Ironically, Alaska has 35 tcf of gas that is stranded on the North Slope, 800 miles to the north, but with no pipeline to move the gas to the southern part of the state. Absent a $10 billion-plus state subsidy to build a pipeline, the North Slope gas is not an option.

Sims said that Enstar and the major electric utilities have spent $3.5 million on studies of possible LNG imports. The group is still studying the findings and are not yet ready to release the estimates, Enstar spokesperson Lindsay Hobson said.

However, based on preliminary findings released last year the cost of imported LNG could be in the range of $15 per mmcf, Sims said in previous briefings. That’s about twice the prevailing price now paid to producers in the region.

That assumes LNG imports using small tankers or large barges. If that option is unavailable until 2030, until import facilities are built, the option of using ISO containers or small LNG barges could push costs to $25 per mmcf, or more, Sims has said. That is about three times current prices, at least for the volume of LNG shipped in.

This would be very damaging to a regional economy already struggling with high energy costs and an out-migration of working-age adults and families, Sims said.

State legislators in Juneau are meanwhile working on incentives that could encourage new production. Bills that would reduce the state royalty rate could help one small producer, HEX LLC, finance new wells to tap a resource near its Kitchen Lights field in Cook Inlet.

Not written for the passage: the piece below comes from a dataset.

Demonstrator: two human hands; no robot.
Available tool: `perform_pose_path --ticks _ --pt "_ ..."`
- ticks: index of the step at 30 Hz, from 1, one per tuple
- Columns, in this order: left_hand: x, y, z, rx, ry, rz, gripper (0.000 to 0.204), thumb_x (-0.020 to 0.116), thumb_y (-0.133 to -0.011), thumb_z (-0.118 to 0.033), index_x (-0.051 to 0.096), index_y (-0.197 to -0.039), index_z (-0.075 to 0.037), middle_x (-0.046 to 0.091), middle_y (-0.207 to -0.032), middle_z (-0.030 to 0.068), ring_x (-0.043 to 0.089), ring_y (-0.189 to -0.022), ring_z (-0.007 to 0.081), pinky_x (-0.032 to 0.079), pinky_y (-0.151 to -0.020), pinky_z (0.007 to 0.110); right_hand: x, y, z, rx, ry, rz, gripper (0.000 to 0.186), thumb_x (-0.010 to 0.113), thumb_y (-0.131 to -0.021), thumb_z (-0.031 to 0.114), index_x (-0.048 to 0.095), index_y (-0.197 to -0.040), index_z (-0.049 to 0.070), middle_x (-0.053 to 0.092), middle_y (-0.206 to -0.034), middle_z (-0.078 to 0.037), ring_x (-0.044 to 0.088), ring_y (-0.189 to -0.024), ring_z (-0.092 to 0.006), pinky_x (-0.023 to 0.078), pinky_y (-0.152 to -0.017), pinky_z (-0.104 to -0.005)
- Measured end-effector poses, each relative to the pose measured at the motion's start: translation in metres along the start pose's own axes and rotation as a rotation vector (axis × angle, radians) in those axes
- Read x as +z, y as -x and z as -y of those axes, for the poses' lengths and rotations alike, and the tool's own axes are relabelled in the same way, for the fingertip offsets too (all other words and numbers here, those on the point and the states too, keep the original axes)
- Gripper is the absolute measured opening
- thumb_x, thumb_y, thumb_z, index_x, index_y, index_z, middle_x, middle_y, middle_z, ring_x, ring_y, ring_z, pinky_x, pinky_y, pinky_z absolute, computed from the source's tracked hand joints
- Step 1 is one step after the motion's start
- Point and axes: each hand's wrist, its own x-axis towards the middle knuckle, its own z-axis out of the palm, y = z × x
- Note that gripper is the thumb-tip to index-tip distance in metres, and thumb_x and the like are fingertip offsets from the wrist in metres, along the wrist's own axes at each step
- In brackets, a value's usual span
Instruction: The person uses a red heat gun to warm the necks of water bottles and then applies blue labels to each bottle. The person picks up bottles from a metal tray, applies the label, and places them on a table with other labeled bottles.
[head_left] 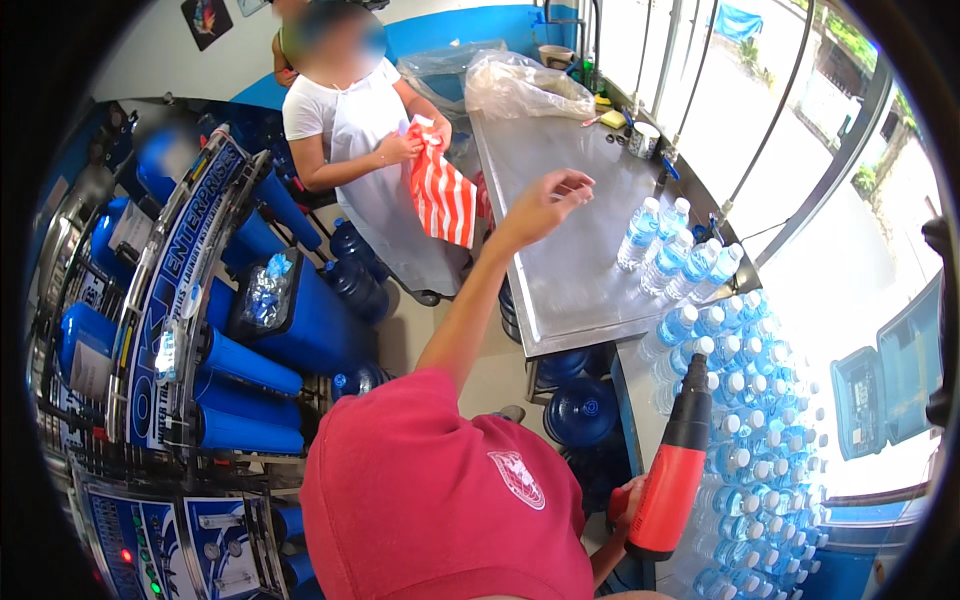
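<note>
My left hand (558, 203) is stretched out in the air over the steel table (560, 270), fingers loosely apart and holding nothing. Down at the right, my right hand (624, 504) grips a red and black heat gun (672, 490). Its dark nozzle points up at the near edge of a large group of capped clear water bottles (740, 460) on the counter. Several more filled bottles (668, 262) stand upright on the steel table's right side, to the right of my left hand.
Across the table's left end, a person (345, 150) in white holds a red-and-white striped bag (440, 195). Clear plastic bags (525, 88) lie at the far end. Blue water jugs (582, 412) sit under the table. Blue filter cylinders (250, 365) line the left, and windows the right.
</note>
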Motion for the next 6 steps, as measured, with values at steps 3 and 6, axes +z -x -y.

That could result in some new gas in the near term, Mark Slaughter, chief commercial officer for HEX, told a legislative committee in Juneau.

The legislation that is most advanced is House Bill 223, by State Rep. George Rauscher, R-Sutton, that would reduce the state royalty from 12.5 percent of the production value to zero if new Cook Inlet gas is sold to public utilities. The bill would also reduced royalties on new oil in the Inlet to 5 percent.

Gov. Mike Dunleavy has a separate bill, now active in the state Senate, that would drop the royalty to 5 percent for new Cook Inlet gas.

In his talk to the RDC Sims urged legislators to required that new state incentives be linked to firm, non-interruptible, supply contracts gas sold to utilities.

If the gas contracts are interruptible, or non-firm, they won’t help the utility, which need firm contracts, he said.